** RAW DATA follows **

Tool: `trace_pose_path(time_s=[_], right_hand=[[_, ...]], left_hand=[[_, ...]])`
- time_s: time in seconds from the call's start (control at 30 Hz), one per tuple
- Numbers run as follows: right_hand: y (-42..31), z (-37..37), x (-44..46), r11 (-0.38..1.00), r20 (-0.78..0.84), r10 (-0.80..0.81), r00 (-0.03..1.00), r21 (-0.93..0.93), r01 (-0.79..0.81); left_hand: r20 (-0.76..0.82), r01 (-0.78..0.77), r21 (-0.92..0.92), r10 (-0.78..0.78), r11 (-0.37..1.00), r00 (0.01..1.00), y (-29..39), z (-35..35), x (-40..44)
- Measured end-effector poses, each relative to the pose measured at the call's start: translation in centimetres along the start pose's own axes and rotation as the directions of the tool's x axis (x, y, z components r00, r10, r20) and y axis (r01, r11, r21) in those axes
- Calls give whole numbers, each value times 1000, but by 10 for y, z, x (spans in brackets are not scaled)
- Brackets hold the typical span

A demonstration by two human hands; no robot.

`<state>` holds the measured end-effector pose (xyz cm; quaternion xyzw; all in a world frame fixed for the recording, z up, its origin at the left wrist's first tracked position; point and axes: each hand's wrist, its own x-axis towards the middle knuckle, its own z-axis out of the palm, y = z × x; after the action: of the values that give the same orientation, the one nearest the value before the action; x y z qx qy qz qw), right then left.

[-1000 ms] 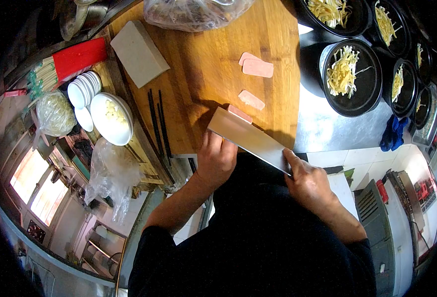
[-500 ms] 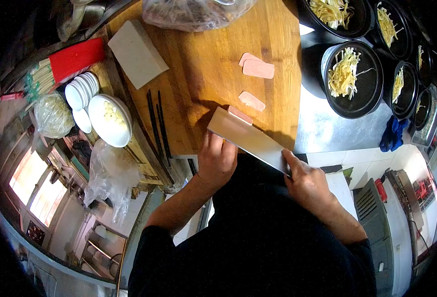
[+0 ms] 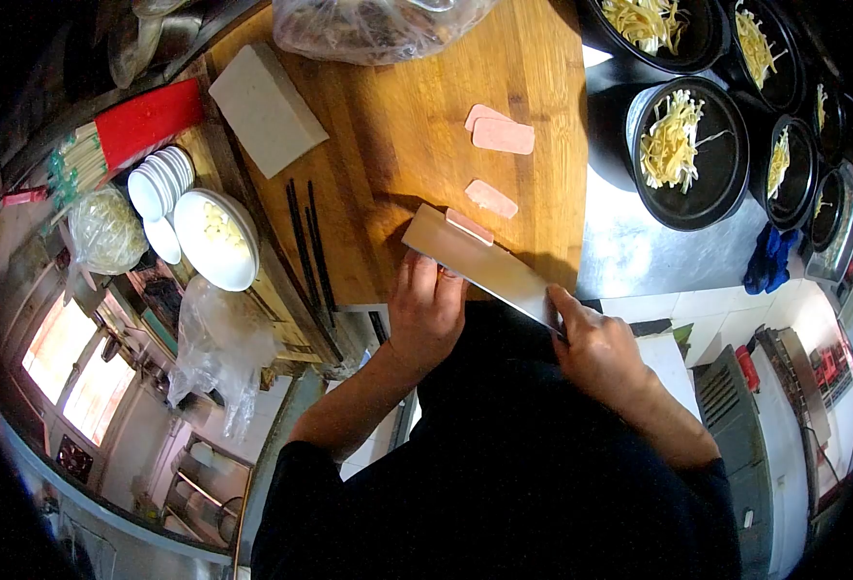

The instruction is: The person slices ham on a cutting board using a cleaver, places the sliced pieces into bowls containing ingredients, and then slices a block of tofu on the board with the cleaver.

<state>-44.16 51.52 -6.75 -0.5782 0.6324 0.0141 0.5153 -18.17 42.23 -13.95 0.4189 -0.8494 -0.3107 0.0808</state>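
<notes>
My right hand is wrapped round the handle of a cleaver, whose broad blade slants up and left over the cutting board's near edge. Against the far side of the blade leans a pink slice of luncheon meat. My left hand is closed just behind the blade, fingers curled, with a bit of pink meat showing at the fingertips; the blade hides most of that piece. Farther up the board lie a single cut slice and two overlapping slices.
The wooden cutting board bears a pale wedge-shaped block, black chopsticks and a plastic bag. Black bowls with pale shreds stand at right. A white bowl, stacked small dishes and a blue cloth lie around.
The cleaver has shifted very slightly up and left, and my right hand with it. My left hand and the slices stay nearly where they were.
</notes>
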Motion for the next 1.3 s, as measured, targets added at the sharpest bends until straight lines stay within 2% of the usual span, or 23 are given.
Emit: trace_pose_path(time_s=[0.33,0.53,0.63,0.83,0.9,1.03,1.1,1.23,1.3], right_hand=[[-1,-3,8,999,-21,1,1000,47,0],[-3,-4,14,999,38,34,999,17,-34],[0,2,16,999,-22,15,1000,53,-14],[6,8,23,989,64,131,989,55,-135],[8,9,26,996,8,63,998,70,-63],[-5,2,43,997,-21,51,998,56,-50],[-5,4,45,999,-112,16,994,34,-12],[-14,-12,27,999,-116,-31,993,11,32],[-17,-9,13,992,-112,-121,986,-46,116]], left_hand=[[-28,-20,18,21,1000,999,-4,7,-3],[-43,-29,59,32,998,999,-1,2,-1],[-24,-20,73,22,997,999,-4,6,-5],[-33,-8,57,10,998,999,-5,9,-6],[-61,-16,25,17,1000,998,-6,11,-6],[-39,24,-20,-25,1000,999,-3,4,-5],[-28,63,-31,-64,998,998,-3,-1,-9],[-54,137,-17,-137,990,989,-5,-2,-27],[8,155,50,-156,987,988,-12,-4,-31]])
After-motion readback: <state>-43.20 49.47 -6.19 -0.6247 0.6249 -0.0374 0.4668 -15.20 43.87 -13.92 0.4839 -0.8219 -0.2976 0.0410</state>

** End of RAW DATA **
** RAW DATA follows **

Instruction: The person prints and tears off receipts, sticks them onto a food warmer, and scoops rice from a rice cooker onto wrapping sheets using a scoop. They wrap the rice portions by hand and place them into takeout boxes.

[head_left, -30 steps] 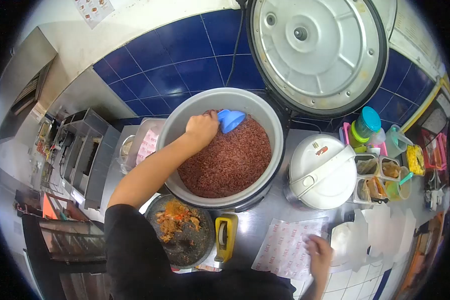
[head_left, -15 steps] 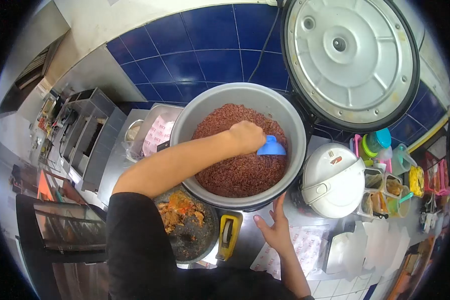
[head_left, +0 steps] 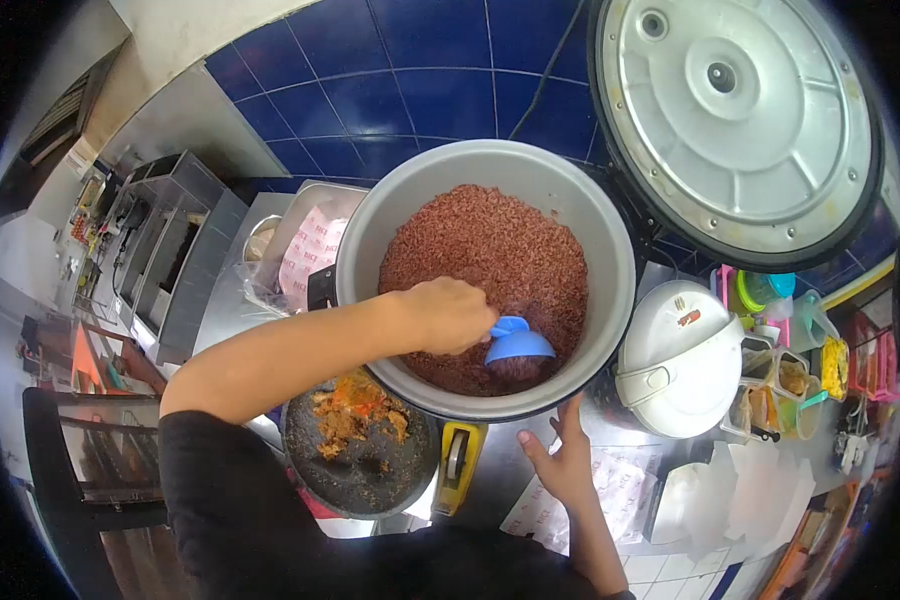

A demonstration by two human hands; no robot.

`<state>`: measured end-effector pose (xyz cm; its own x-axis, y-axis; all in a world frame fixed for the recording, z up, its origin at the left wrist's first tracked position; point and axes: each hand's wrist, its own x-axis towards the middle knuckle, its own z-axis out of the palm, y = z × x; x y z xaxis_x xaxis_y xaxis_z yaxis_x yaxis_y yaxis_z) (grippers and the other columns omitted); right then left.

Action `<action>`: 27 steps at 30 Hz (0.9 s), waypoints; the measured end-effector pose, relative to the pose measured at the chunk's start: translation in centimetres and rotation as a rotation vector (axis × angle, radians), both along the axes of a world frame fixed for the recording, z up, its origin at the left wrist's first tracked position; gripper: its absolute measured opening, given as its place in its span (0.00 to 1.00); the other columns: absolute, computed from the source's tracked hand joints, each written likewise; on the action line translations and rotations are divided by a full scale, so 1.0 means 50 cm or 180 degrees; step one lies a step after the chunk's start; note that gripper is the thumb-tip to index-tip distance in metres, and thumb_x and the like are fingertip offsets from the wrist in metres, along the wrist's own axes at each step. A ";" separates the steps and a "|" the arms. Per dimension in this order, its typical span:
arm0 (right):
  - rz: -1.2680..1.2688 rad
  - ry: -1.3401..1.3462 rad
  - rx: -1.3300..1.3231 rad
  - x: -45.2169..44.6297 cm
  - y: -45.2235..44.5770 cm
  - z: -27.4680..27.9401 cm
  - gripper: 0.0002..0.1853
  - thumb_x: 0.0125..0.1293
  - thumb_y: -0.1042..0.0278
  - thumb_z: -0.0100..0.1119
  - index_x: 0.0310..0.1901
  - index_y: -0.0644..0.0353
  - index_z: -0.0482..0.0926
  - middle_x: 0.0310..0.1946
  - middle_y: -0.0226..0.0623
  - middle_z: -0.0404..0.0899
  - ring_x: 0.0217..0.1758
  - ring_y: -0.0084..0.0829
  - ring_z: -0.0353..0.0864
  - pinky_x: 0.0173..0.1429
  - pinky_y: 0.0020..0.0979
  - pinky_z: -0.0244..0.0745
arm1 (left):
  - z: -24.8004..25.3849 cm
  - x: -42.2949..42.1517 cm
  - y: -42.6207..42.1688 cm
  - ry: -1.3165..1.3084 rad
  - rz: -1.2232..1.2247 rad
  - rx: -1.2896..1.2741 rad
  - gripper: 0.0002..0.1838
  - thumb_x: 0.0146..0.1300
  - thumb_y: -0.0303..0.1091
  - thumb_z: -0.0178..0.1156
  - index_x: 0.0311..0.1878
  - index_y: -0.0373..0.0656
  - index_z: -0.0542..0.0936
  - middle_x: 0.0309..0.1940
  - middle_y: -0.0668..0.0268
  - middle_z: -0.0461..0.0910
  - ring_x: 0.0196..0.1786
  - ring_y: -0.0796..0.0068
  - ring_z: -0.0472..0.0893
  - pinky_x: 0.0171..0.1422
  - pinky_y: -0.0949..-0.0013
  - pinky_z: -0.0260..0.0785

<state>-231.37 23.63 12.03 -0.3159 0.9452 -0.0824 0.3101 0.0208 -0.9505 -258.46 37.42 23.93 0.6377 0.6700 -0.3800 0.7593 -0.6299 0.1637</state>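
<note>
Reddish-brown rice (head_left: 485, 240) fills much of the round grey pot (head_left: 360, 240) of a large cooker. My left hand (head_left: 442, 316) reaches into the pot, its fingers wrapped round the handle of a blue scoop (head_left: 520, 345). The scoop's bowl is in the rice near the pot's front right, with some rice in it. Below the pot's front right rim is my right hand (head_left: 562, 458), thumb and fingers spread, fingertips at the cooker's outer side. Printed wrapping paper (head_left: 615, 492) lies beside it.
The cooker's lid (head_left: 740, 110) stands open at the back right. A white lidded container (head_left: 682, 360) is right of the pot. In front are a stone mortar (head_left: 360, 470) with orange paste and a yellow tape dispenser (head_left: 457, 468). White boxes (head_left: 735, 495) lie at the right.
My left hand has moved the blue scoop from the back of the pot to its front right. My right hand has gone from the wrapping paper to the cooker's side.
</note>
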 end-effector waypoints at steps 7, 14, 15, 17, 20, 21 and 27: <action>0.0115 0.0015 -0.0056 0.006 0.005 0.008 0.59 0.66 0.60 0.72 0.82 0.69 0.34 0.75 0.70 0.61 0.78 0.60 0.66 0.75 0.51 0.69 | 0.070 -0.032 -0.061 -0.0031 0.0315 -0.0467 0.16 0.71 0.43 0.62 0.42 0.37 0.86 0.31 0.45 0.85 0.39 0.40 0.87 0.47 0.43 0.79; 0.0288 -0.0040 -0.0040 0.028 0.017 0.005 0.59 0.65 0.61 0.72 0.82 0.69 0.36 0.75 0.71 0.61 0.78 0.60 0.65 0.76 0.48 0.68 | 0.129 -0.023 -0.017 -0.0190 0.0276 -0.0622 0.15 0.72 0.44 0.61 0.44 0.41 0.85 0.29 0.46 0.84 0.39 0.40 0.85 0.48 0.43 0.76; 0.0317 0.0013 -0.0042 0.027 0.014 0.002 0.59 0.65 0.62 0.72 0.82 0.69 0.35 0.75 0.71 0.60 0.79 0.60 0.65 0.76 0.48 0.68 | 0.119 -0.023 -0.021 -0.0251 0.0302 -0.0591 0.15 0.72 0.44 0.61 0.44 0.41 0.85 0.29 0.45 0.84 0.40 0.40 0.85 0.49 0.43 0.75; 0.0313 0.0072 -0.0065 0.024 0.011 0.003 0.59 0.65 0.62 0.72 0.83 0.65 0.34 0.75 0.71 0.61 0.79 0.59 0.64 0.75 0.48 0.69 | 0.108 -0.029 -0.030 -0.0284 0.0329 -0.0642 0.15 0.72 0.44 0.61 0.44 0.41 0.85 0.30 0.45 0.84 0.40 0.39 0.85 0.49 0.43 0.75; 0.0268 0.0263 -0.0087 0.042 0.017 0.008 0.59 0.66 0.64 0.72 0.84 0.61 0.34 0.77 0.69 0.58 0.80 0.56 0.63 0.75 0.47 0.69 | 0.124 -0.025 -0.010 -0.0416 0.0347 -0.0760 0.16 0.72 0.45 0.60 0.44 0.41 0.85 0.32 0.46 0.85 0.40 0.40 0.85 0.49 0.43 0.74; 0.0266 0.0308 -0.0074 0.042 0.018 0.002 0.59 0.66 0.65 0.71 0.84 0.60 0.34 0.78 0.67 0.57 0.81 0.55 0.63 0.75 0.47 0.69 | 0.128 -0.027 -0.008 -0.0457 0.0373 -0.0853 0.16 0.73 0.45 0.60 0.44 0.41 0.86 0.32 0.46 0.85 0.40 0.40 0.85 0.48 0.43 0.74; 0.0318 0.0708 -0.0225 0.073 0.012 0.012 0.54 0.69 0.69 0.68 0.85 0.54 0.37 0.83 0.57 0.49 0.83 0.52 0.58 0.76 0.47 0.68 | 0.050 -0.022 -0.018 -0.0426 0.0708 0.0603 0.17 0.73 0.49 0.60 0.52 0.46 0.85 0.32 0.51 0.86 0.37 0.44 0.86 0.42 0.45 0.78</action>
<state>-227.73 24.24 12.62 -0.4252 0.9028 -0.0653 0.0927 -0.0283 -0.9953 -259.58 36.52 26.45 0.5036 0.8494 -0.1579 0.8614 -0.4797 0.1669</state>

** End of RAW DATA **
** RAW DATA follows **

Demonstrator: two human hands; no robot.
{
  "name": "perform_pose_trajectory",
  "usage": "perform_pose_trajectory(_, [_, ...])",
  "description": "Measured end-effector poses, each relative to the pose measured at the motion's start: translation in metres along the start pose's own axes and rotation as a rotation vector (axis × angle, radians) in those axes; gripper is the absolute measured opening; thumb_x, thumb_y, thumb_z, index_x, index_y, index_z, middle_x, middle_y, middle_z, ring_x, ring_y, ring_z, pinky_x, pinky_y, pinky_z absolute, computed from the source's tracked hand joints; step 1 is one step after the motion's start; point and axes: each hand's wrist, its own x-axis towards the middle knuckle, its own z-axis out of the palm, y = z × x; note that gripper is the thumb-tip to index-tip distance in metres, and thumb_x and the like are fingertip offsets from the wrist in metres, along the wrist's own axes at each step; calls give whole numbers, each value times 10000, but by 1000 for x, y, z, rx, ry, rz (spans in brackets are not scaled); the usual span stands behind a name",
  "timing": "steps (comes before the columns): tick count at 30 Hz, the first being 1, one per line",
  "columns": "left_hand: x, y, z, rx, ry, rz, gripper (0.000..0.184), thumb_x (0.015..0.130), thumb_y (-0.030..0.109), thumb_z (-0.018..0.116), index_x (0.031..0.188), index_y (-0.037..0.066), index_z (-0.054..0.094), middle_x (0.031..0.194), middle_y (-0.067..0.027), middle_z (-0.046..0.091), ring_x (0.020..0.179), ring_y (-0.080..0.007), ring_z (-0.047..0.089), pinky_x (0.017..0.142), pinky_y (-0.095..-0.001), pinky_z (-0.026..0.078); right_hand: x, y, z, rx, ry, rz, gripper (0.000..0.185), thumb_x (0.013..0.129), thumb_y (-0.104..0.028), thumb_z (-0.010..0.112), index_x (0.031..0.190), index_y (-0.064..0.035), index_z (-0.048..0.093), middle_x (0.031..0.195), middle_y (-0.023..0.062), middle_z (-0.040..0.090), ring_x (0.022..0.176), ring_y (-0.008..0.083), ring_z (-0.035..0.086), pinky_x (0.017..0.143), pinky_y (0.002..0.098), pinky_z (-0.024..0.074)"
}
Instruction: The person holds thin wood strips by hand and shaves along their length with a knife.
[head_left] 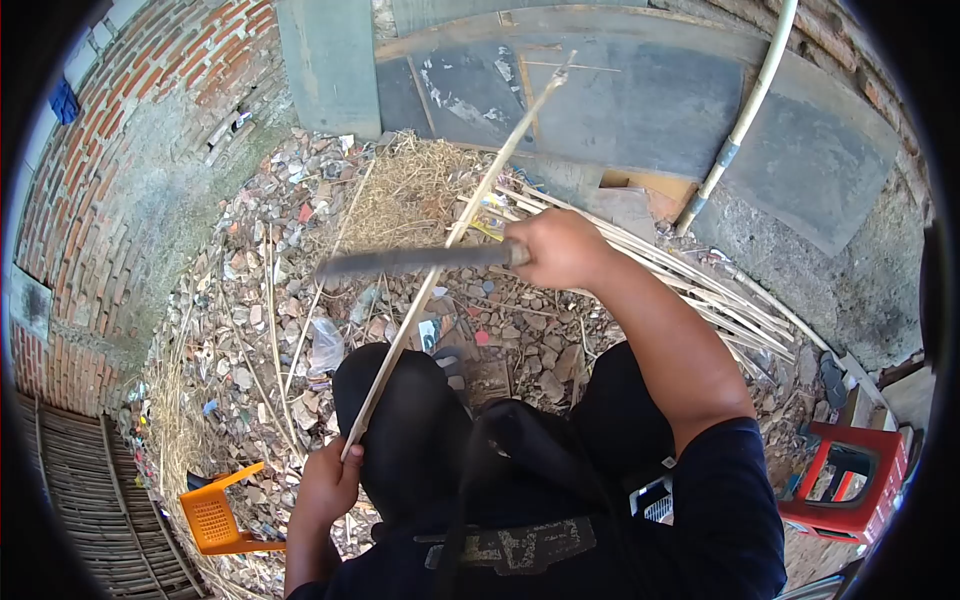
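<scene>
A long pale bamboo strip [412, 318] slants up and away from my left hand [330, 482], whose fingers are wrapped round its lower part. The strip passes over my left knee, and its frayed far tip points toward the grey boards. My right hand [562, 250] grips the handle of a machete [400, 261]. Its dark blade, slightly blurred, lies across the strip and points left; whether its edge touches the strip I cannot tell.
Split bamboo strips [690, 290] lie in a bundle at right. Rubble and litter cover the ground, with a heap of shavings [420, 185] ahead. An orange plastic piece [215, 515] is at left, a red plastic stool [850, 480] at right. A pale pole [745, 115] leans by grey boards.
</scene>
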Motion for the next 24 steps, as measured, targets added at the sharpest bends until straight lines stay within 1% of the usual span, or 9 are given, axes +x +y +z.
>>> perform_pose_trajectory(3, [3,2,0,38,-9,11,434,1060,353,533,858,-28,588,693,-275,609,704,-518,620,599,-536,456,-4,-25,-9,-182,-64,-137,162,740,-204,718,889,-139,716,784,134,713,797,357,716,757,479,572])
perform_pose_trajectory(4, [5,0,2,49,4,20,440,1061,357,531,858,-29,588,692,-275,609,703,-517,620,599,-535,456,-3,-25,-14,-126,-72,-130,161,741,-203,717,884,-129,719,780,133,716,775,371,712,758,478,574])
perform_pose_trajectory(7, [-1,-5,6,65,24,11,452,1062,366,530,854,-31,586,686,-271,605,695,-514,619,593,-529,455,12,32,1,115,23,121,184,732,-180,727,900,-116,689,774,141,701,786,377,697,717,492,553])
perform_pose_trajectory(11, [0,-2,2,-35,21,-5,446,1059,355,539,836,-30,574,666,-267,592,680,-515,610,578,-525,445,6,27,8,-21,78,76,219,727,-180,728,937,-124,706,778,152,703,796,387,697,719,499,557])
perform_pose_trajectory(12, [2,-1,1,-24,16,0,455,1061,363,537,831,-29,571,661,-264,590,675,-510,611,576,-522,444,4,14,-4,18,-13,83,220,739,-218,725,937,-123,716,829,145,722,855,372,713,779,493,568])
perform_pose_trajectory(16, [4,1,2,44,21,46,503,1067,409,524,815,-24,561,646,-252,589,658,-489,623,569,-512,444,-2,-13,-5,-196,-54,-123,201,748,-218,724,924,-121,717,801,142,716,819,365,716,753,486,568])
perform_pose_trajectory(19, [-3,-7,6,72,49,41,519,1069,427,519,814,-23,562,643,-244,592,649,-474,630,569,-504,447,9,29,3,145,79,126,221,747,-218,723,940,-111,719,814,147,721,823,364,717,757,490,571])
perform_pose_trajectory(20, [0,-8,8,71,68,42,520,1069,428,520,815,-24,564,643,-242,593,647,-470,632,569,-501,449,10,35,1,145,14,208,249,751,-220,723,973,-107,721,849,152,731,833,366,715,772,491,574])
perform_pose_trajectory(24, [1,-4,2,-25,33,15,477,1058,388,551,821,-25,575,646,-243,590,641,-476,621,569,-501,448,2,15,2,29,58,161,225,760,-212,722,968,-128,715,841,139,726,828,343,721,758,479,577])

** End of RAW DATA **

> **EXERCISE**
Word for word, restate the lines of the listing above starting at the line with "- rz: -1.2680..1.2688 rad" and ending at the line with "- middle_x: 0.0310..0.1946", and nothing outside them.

> **ANSWER SECTION**
  - rz: -1.2680..1.2688 rad
  - ry: -1.3401..1.3462 rad
  - rx: -1.3300..1.3231 rad
  - x: -45.2169..44.6297 cm
  - y: -45.2235..44.5770 cm
  - z: -27.4680..27.9401 cm
  - gripper: 0.0002..0.1853
  - thumb_x: 0.0125..0.1293
  - thumb_y: -0.1042..0.0278
  - thumb_z: -0.0100..0.1119
  - index_x: 0.0310..0.1901
  - index_y: -0.0644..0.0353
  - index_z: -0.0482..0.0926
  - middle_x: 0.0310..0.1946

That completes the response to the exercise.